Aunt Lavina paled and turned grim in one go. “Still listening at keyholes?”
she quipped defensively. “I’d have thought you’d outgrown that.”
I stared her down.
Aunt Lavinia pulled off her dirty bib apron and tossed it toward the washer,
then pushed her fists into her hips. “I will say that I did not always treat your mother as kindly as I could have . . . as I should have. But she didn’t do right by you or your daddy from the get-go. Joe would tell you to let sleeping dogs lie and get on with your life. Even Lieselotte would have wanted that.”
“What ‘math’?”
But Aunt Lavinia simply closed her eyes, threw up her hand, and headed for the door.
“Why did they move to the mountain in the first place?”
She stopped, shook her head, as if I’d asked a wearisome question, but turned to face me. “You know that Henry and I settled here because his family was here. What you probably don’t know is that he’d joined up out in Oklahoma because he was going to college out there. That’s why he and Joe ended up in the same unit
once the war started. Henry and I met through Joe—you know that. When Joe came back from Germany there was just no reason for him to stay in Oklahoma.”
“But all your family was there—all Daddy’s. I never understood why Mama and Daddy followed you out here.”
Aunt Lavinia wouldn’t meet my eye. “Joe and I always got along—the closest of the siblings, and I guess he thought your mama might be more accepted here than out there where so many families had lost boys from their unit.”
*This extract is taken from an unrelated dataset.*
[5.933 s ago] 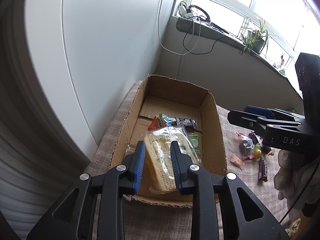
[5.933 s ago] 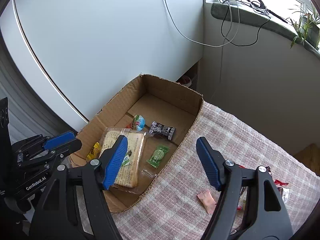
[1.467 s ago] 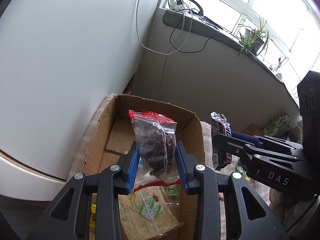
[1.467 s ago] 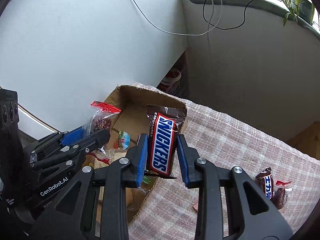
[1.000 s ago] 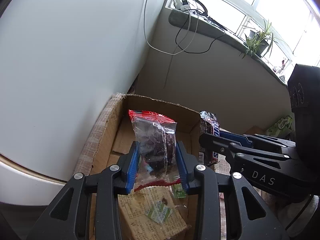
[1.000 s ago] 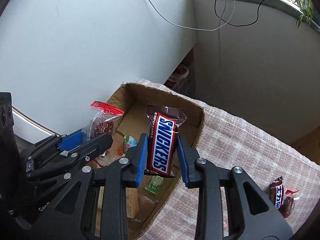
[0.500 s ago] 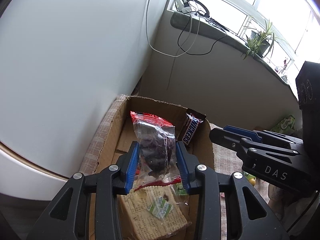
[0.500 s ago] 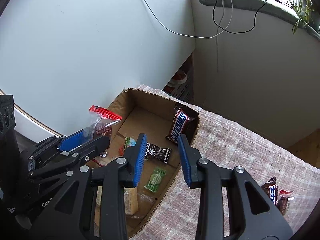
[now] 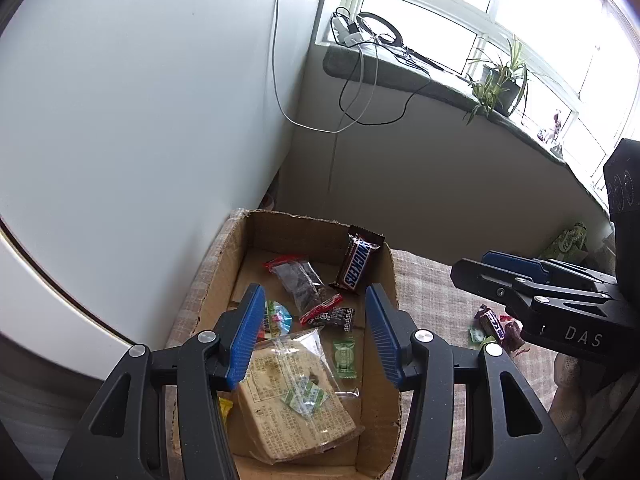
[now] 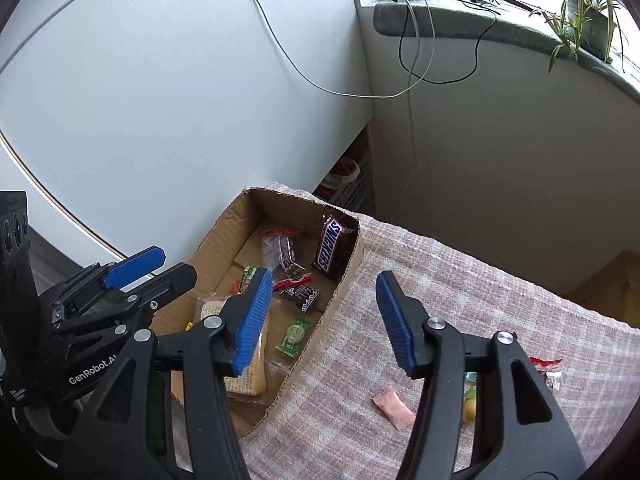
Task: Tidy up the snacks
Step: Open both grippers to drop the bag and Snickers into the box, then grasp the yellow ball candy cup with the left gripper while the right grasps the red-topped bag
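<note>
A cardboard box (image 9: 224,264) (image 10: 352,268) on the checked cloth holds several snacks. A Snickers bar (image 9: 357,261) (image 10: 331,246) leans against its right wall. A clear bag of dark fruit with red ends (image 9: 304,282) (image 10: 282,254) lies on the box floor beside it. Nearer lies a wrapped cracker pack (image 9: 292,392) (image 10: 244,376). My left gripper (image 9: 314,334) hangs above the box, its jaws opening with nothing between them. My right gripper (image 10: 324,316) hovers over the box's right rim, its jaws opening too and empty.
More snacks lie on the cloth to the right: a pink sachet (image 10: 394,408), a small chocolate bar (image 9: 494,322) and a red-ended packet (image 10: 546,364). A white wall (image 9: 140,100) stands close behind the box. Cables hang from the window sill (image 10: 460,24).
Both grippers let go of their snacks: the fruit bag dropped from the left one onto the box floor, and the Snickers bar now leans inside the box. Both grippers rose and spread wider.
</note>
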Motion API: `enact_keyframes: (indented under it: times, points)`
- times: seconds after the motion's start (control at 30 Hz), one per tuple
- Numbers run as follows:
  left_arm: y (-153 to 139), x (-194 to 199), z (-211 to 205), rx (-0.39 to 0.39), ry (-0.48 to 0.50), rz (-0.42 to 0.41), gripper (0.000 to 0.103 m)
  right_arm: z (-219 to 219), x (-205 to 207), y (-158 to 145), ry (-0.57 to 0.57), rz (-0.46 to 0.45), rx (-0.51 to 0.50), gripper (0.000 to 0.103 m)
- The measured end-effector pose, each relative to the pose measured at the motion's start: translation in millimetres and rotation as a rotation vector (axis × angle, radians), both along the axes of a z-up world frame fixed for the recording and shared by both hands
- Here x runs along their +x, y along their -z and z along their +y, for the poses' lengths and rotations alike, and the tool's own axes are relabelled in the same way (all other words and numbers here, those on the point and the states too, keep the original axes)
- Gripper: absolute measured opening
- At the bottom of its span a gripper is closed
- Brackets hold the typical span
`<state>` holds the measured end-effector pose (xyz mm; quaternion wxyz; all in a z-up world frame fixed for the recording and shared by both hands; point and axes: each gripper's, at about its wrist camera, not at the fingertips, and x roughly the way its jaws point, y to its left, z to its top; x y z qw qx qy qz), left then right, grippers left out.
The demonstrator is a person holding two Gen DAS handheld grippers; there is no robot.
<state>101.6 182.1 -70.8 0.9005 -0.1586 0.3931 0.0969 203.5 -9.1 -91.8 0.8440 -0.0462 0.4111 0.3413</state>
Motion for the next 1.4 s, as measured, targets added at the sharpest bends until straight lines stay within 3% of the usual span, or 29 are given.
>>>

“Why wouldn’t people accept Mama in Oklahoma?”
Aunt Lavinia sighed again, this time exasperated. “The war changed the way people treated foreigners. The war changed everything.”
“I know about the U.S. internment camps during the war. But the war was over by the time she got here, and it’s not like she was German or Japanese. She was Austrian. They were victims of the war—people we fought to liberate.”
“So she said.”
“What? You think Mama wasn’t Austrian? C’mon, Aunt Lavinia. She’d have no reason to lie about that. And she certainly sounded Austrian.”
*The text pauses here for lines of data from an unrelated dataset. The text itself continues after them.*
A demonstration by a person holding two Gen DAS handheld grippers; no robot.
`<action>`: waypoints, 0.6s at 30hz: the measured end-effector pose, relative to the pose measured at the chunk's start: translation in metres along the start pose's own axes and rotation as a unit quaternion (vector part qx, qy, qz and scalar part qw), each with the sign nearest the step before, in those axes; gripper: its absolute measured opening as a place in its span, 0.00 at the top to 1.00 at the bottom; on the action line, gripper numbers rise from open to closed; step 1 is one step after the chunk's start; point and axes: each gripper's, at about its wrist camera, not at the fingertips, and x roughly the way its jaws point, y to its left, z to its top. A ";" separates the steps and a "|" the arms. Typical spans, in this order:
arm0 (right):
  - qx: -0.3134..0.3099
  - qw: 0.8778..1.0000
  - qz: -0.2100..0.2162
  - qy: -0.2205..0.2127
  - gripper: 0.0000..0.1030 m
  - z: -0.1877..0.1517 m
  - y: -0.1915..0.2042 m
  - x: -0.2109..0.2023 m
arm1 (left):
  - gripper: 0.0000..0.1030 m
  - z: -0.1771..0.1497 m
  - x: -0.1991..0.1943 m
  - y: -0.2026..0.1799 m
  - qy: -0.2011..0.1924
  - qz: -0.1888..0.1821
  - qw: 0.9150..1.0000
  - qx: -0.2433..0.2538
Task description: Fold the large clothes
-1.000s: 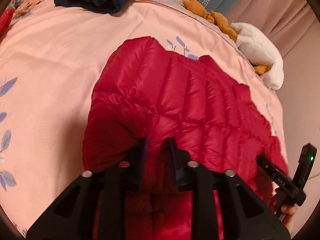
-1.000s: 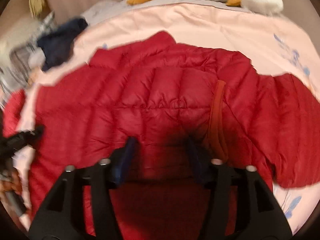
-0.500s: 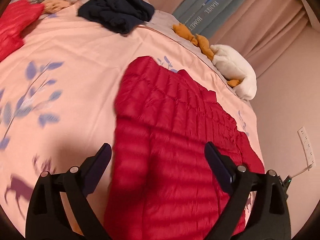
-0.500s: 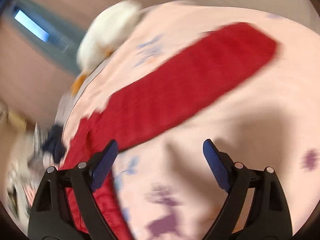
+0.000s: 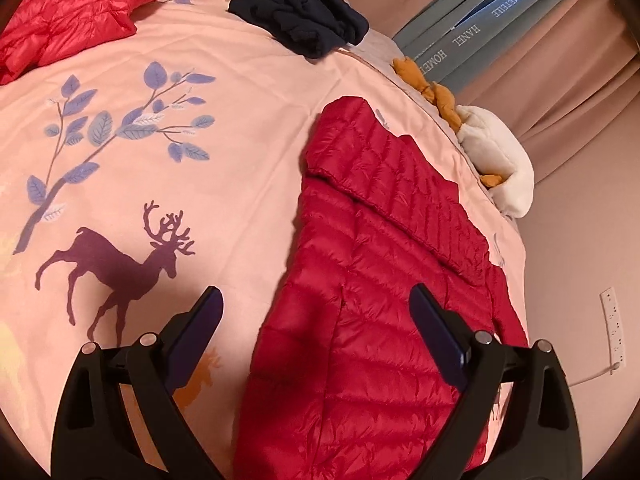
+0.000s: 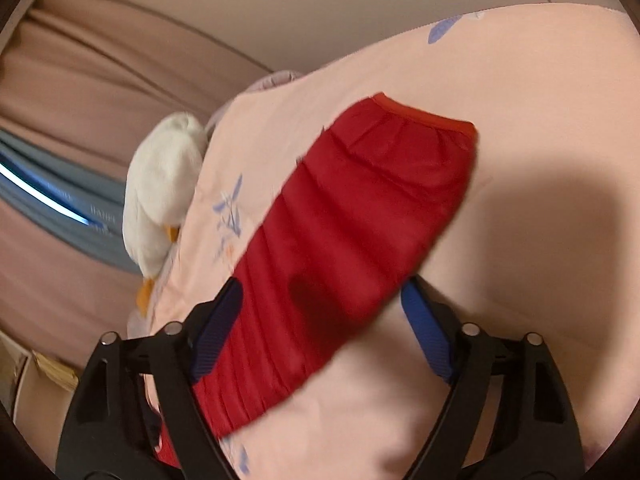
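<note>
The red down jacket (image 5: 384, 280) lies on the pink bed cover (image 5: 240, 128), from 12 to 6 o'clock ahead of the left gripper (image 5: 316, 312), jaws wide and empty. The right gripper (image 6: 320, 300) straddles the jacket's sleeve (image 6: 360, 216), jaws closing, pads not pressing.

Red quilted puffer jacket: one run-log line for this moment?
item: red quilted puffer jacket flat on pink printed bedspread | left tool: open, empty | right tool: closing, straddling sleeve, no grip

A pink bedspread (image 5: 248, 92) with a deer print covers the bed. A red puffer jacket (image 5: 372, 280) lies along its right edge, a folded red jacket (image 5: 72, 12) at the far left corner. A navy garment (image 5: 304, 20) and a white plush toy (image 5: 496, 160) lie along the far edge.
</note>
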 end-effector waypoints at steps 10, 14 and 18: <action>-0.040 0.998 -0.047 -0.033 0.94 0.009 0.024 0.005 | 0.09 -0.007 -0.006 -0.022 -0.004 -0.001 0.999 0.032; -0.168 0.984 0.005 -0.066 0.95 -0.011 0.102 -0.024 | 0.09 -0.012 -0.003 -0.030 0.006 -0.024 0.999 0.037; -0.302 0.948 0.076 -0.067 0.95 -0.060 0.198 -0.047 | 0.09 -0.018 -0.002 -0.043 0.016 -0.055 0.997 0.043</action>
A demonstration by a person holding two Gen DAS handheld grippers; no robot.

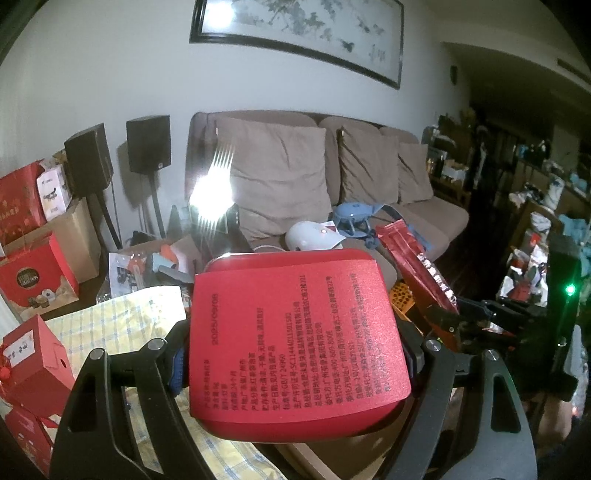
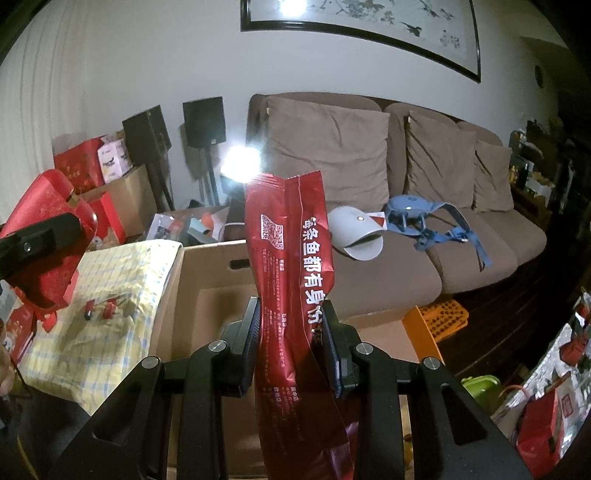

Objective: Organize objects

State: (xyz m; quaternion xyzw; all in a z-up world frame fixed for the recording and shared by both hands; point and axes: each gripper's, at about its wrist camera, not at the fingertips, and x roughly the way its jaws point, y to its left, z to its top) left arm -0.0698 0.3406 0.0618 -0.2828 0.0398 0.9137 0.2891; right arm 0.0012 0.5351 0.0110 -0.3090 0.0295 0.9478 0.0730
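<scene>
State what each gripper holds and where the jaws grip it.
Left gripper: red tin, clamped across its sides. Right gripper: red foil packet, pinched around its middle.

The tin sits between the left gripper's fingers; the foil pouch stands between the right gripper's, above the cardboard box; behind, the sofa carries a cap.

a home living room; a brown sofa with cushions at centre; a framed painting above; speakers upper left
</scene>
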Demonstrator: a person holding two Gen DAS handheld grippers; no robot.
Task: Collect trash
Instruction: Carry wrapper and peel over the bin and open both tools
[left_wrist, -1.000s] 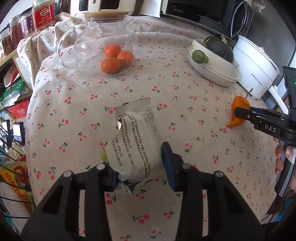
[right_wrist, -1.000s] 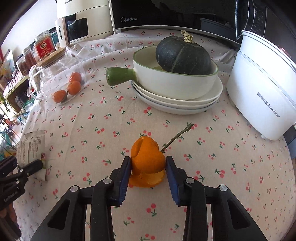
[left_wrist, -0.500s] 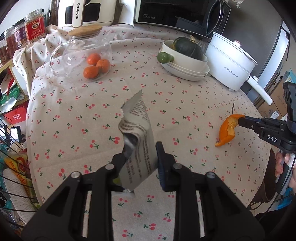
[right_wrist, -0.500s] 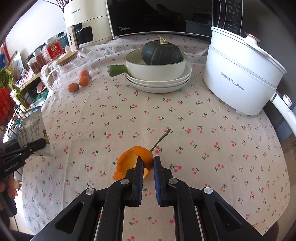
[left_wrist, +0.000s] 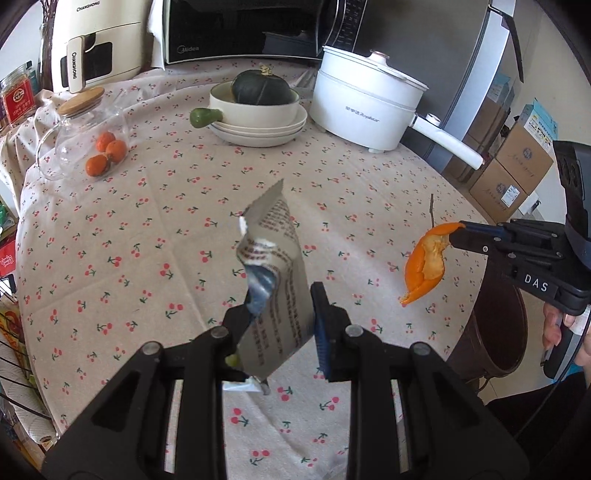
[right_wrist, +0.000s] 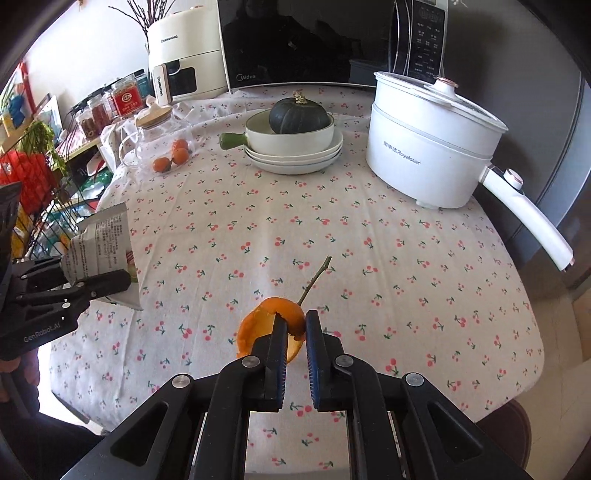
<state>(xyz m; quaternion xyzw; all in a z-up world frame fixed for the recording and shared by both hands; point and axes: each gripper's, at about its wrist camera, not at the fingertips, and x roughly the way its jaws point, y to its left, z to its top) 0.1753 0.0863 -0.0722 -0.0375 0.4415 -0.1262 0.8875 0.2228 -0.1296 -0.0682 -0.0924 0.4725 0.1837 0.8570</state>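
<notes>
Left wrist view: the left gripper pinches a torn wrapper (printed side up) above the tablecloth; orange peel hangs at 3 o'clock.

Right wrist view: the right gripper clamps that peel; a twig lies at 12 o'clock.

our left gripper pinches a crumpled printed wrapper, held up off the cherry-print tablecloth. to the right, our right gripper clamps an orange peel above the table edge, with a brown bin just below it. farther back sit a white pot and a glass jar of oranges.
</notes>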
But Aunt Lavinia had turned again and taken off, down the hallway for her favorite fireside chair and footstool.
“This isn’t about me,” She pulled off her shoes, rubbed her arches, and lifted her feet to the ottoman. “It was a different time, and you’re too young to understand.” She massaged her temples, as if to relieve an ache lodged there. “Leave sleeping dogs lie, Hannah. That’s all I’m going to say.”
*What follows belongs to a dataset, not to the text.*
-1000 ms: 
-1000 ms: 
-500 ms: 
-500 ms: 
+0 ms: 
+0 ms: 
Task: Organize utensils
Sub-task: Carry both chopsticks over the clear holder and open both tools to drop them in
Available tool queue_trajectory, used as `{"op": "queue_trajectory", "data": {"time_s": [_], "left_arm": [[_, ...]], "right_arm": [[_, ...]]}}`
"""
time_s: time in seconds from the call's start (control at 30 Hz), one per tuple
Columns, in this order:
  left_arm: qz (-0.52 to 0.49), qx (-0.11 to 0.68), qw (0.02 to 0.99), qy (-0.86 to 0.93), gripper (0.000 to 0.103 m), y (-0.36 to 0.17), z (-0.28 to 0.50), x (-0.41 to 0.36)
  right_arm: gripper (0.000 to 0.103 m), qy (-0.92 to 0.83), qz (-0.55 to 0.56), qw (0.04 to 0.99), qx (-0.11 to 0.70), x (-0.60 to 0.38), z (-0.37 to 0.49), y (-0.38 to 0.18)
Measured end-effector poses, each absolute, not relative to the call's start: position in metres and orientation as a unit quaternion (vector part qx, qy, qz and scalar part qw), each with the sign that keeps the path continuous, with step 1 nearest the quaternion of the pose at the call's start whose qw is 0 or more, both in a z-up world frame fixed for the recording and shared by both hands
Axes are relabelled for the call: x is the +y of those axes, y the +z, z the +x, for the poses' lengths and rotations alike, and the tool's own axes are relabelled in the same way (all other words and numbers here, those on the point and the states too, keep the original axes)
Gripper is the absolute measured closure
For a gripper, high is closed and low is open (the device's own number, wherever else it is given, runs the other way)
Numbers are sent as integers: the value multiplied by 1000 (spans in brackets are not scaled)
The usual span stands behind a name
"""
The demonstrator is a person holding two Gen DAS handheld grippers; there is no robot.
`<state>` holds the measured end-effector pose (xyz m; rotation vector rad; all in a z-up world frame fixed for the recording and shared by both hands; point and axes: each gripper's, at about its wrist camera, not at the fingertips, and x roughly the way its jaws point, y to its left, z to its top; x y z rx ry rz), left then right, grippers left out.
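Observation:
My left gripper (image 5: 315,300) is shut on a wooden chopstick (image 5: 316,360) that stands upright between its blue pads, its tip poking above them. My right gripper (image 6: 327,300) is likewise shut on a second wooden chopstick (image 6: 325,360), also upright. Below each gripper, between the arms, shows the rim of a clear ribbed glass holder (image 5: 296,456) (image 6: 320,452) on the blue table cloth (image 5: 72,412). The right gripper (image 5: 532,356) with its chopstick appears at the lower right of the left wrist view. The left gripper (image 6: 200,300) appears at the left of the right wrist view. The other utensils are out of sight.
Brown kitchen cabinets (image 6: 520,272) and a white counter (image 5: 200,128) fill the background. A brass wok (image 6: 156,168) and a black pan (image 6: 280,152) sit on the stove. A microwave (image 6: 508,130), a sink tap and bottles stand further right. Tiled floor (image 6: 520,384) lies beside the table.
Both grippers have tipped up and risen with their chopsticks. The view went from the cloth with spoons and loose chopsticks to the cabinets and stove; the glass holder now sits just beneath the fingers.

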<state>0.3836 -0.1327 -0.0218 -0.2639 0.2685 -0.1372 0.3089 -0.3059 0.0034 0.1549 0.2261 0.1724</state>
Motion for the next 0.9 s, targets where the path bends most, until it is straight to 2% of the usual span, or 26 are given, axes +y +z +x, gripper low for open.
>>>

“But what if I find something that tells me who my mother was—I mean, who she was really?”
“I don’t believe anything or anyone could explain that woman.”
“Nobody’s born so closed off, Aunt Lavinia. I need to know if that was her own warped nature or if something happened to her. . . or if it was because of me.” That confession cost me everything, though I turned away, fussing with the afghan on the sofa, so Aunt Lavinia could not read my face.
“It wasn’t you, sweetie.” She shook her head. “What if you find it was because of something she did? Something neither she nor you can ever reconcile? A lot of bad things went on in the war. You just never know. Besides, she couldn’t love herself; how could she love another person?”
I sat heavily on the sofa, swinging my legs up to lie down and stare at the ceiling. “She never loved Daddy; that’s for certain. I hated that—for both of them. I think part of him wanted to love her, but he wasn’t good at it. He could be soft with me but awfully hard on her. But she must have felt something for him, sometime. They married. They had me.” I couldn’t keep the hope from my voice, or my glance from her eyes, just in case she knew something, anything.
But Aunt Lavinia closed her eyes and turned away. “I don’t believe your mother ever loved another soul.”